Thomas lui répondit : Mon Seigneur et mon Dieu!
Jean 20.28

Un jeune adulte éprouvait des difficultés avec sa foi. Après avoir grandi dans un foyer où on l'a aimé et éduqué pieusement, il a laissé de mauvaises décisions et les circonstances le détourner du Seigneur. Bien qu'enfant il ait dit connaître Jésus, il luttait maintenant avec l'incrédulité.

Un jour, je lui ai dit: «Je sais que tu as marché longtemps avec le Seigneur, mais en ce moment tu as des doutes concernant Jésus et la foi. Puis-je te suggérer que tu es à "l'heure de Thomas" dans ta vie?»

Il savait que Thomas était un des 12 apôtres de Jésus et qu'il avait cru en Christ pendant plusieurs années.

Je lui ai rappelé qu'après la mort de Jésus Thomas a douté de sa résurrection d'entre les morts. Mais huit jours après, le Seigneur est apparu à Thomas, lui a montré ses cicatrices, et lui a dit de cesser de douter et de croire. Finalement, prêt à abandonner ses doutes, Thomas lui a dit: «Mon Seigneur et mon Dieu!» (Jn 20.24-28.)

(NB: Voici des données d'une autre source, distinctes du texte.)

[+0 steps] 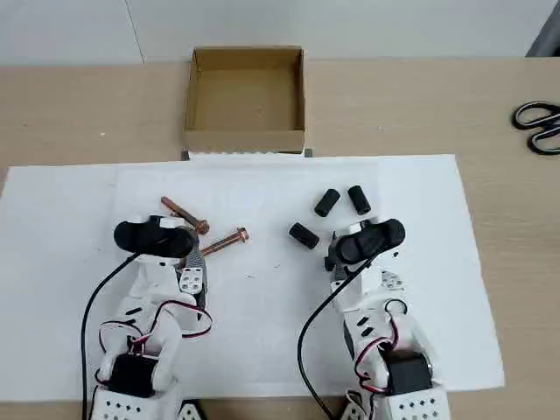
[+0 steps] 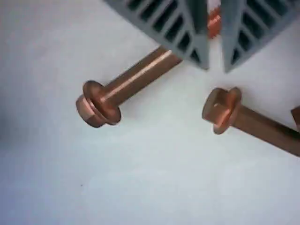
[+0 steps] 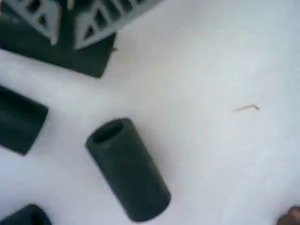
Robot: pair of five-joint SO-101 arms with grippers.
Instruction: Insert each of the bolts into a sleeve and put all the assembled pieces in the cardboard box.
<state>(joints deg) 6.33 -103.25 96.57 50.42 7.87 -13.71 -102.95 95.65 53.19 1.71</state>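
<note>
The left hand is clenching on the threaded end of a copper-coloured flanged metal bolt. The bolt is lying flat on a large white sheet of paper, which is covering the near part of the pale wooden surface. The head of the bolt is pointing toward the middle of the sheet. A second copper-coloured bolt is lying just beside it, on the side toward the surface's left edge. Its flanged head is sitting close to the hand but apart from the gripped bolt.

The right hand is hanging low over the right half of the sheet, above a dark piece that is partly hidden beneath it. I cannot tell whether this hand is released or clenched.

Three short black cylindrical sleeves are lying on their sides on the sheet, just beyond the right hand. Two of them are resting near each other without touching. The third sleeve is lying nearer the sheet's middle, between the two hands, with its open bore showing.

An open square brown cardboard box is sitting at the middle of the surface's far edge, just beyond the sheet. A pair of black-handled scissors is lying off the sheet at the surface's right edge.
</note>
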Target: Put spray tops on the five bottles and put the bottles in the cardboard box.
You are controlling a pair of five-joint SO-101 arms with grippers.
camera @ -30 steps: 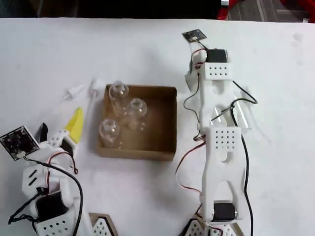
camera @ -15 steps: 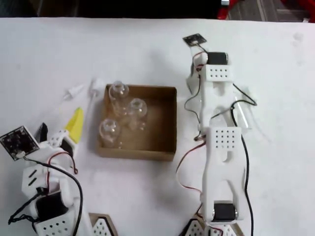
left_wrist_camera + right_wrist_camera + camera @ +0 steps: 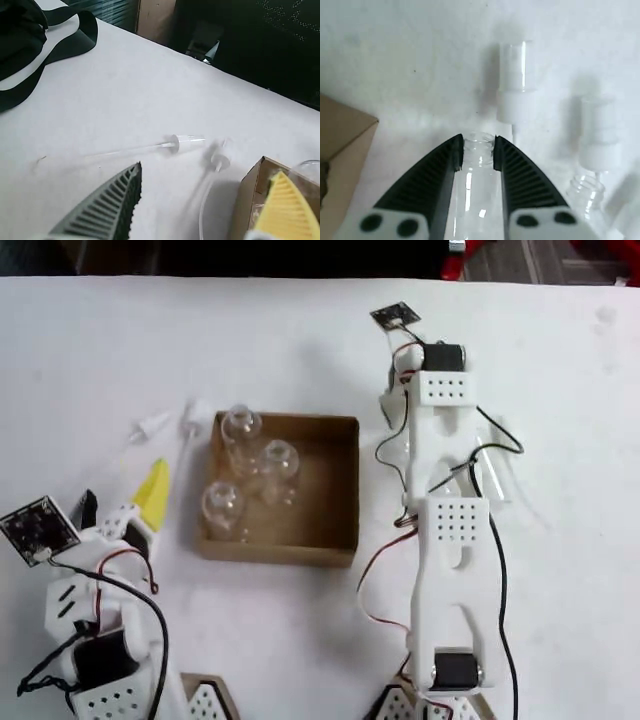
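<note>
The table (image 3: 300,340) carries the cardboard box (image 3: 330,490), where three bottles (image 3: 241,430) already stand. The right gripper (image 3: 479,150) has its fingers (image 3: 435,175) clamped on a fourth bottle (image 3: 475,190). Two spray tops (image 3: 512,85) lie just beyond, with a fifth bottle (image 3: 587,187) beside. The left gripper (image 3: 207,171) has its fingers spread apart, with more tops (image 3: 182,141) ahead. Two bottles probably remain.

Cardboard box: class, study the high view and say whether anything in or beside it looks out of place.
Yes. Three bottles stand in the cardboard box with necks that look open and uncapped, while two spray tops lie loose on the table beside it. Capping seems skipped.
</note>
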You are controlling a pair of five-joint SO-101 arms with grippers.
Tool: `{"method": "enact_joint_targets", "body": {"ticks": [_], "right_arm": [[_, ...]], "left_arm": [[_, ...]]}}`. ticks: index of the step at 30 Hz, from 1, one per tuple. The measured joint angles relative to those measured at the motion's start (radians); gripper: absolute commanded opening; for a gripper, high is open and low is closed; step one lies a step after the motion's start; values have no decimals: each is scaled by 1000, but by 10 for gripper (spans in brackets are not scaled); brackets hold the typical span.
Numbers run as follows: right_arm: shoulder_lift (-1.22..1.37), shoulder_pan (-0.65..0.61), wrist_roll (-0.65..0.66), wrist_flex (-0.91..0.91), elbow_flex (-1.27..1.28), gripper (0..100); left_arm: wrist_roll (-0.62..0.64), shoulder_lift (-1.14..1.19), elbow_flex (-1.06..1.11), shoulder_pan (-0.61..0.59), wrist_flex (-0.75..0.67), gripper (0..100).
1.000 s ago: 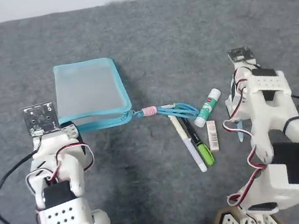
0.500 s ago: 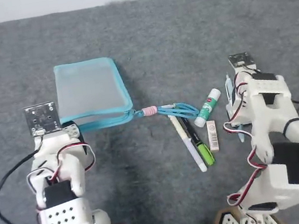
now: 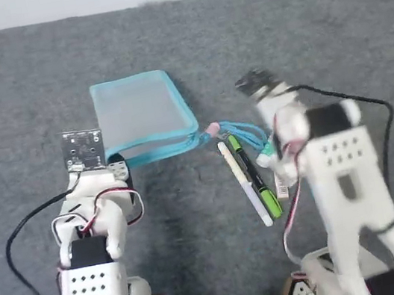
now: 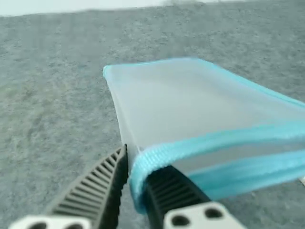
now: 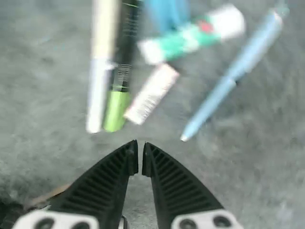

J'ai dit au jeune homme: «Jésus a patiemment attendu, et Thomas lui est revenu. Je pense que tu le feras aussi. Je prie pour qu'un jour tu dises de nouveau à Jésus: "Mon Seigneur et mon Dieu!"»

Se pourrait-il que vous soyez à l'heure de Thomas dans votre vie, et que vous trouviez difficile de vous sentir près de Jésus? Vous doutez peut-être même de Dieu. Jésus vous attend. Tendez les mains vers ses mains percées par les clous.
J.D.B.

L'enfant de Dieu est toujours le bienvenu à la maison.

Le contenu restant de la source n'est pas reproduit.